Task details: Please give the data again exactly, with no line dropped.

Material provided:

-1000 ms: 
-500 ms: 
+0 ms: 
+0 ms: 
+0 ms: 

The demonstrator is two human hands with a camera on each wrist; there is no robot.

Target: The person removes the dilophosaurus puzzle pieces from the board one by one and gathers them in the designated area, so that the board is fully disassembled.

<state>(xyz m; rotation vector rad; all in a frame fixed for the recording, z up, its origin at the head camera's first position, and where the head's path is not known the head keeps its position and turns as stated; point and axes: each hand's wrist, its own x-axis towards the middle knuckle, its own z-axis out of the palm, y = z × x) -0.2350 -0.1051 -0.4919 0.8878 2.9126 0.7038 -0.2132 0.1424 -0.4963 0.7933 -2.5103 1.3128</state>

Written response:
-1000 ms: 
-500 ms: 
+0 ms: 
+0 ms: 
+0 ms: 

The demonstrator is two human hands with a camera on each wrist; there is no robot.

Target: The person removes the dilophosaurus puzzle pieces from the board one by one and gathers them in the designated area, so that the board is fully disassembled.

<state>(xyz m; rotation vector rad; all in a frame fixed for the recording, z up, its origin at the head camera's first position, and where the head's path is not known the head keeps its position and turns as stated; point and axes: each hand's wrist, its own x-axis towards the middle knuckle, its own z-axis out of the palm, y = z × x) -0.2350 -0.1051 -0.4919 0.8878 2.9126 0.7038 -0.2132 0.1424 -0.4963 0.7933 -2.5103 1.3128</state>

Nothing remains to be added to the output.